Around Texas: Joseph Kopser, Mark Cuban, REVtech, Founder Institute

Mark Cuban has led a $1.5 million seed funding round in an Austin IT startup, along with investors such as founder Brett Hurt and Barracuda Networks. Meta SaaS provides reports and alerts on abandoned, underutilized, or redundant software licenses before they are auto-renewed, the company says. “SaaS has solved numerous business problems, but it has also created a whole fresh set of pitfalls that can cost companies tens of millions of dollars annually,” Arlo Gilbert, Meta Saas’s CEO and co-founder, said in a press release Wednesday. “The traditional method of tracking SaaS subscriptions and contracts via spreadsheet (if at all) isn’t going to cut it.
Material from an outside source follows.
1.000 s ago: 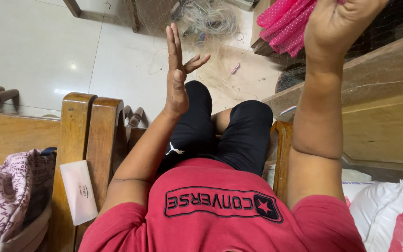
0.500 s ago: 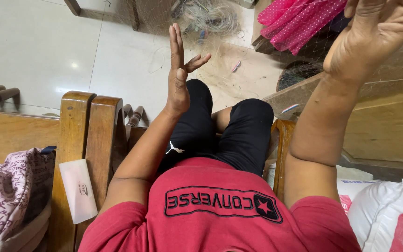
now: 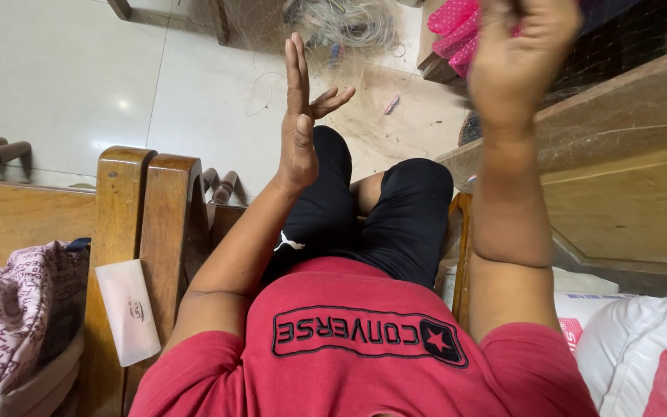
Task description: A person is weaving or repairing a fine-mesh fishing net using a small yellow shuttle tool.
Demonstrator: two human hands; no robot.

In many cases, companies have absolutely no idea how many SaaS applications they’re paying for or using.”

—Austin entrepreneur Joseph Kopser officially launched his bid for US Congress Tuesday evening. Kopser is running as a Democratic candidate against US Rep. Lamar Smith, who has held the seat for three decades. I first reported Kopser’s interest in elective politics last March when he told me Republicans have controlled Texas politics for so long that there is no longer a “good competition for ideas.” Kopser’s run for Congress is just one of the ways Austin’s tech community is getting more politically involved. In March, Shion Deysarkar, founder and CEO of Datafiniti, announced he was starting Blue Squad, an effort to link tech experts to progressive candidates running for office.

REVtech, a retail accelerator, will soon move into its own co-working space. The Dallas-based program had been operating out of the Dallas Entrepreneur Center since its founding in 2013. More than 30 companies have participated in the accelerator program and REVtech alumni have raised about $15 million in follow-on investments and created more than 200 jobs, the accelerator reported.

South By Southwest is headed to Germany. The Austin-based events company that holds the annual interactive festival each March announced this week that it is partnering with Mercedes-Benz to produce “me Convention,” which will bring together the tech and design industries. The three-day event will be held September 15-17 in Frankfurt.

—The Founder Institute is setting up shop in Austin. The California-based accelerator is accepting applications from entrepreneurs at the idea stage and will launch a new class of startups in September in the Texas capital, according to the Austin Business Journal. Graduates of the program will have a minimum viable product, positioning them for acceptance into the next stage of accelerators such as Capital Factory or Techstars, the newspaper reported.

And, in case you missed it, here is a recap of the most notable innovation news from Xconomy Texas.

—Rackspace’s former CEO Taylor Rhodes is leaving Texas for Chicago, where he will lead a software company. SMS Assist makes software that aims to help large business chains manage maintenance and property management services for their buildings. Rhodes had been CEO of the San Antonio-based cloud computing company—which was sold to a New York private equity firm last year for $4.3 billion—since 2014.

Higinio “HO” Maycotte answers five questions this week. The Austin-based serial entrepreneur speaks about his family and upbringing in Mexico, his completely digital lifestyle, and how he misses working with his hands.

—Our latest Xconomy Bookclub pick is the novel Startup by longtime Buzzfeed writer Doree Shafrir. The book takes a sharp satirical look at New York’s tech community through the story of an entrepreneur hoping to land the city’s next unicorn with his wellness app. Startup spotlights the sometimes silly nature of startup culture, including the online media outlets that cover it, but also more serious issues in the tech community, such as sexual harassment.

University of Texas Health Science Center at San Antonio scientists have received a five-year, $9.1 million grant funded by the National Cancer Institute. The researchers will use data collection and computational analysis to study why breast and prostate cancers resist anti-hormone therapies and persist in growing. The idea is to identify mechanisms that lead to drug resistance, says Nameer Kirma, a faculty member of UT Health’s department of molecular medicine.

Brett Giroir, the former CEO of Texas A&M University’s Health Science Center, could be joining the US Department of Health and Human Services as assistant secretary for health. Giroir has spent time in Washington before. He served as director of the defense science office at the Defense Advanced Research Projects Agency, or DARPA, under former president George W. Bush. The assistant secretary for health leads development of public health policy recommendations, and oversees 12 core public health offices—including the Office of the Surgeon General—and 11 advisory committees.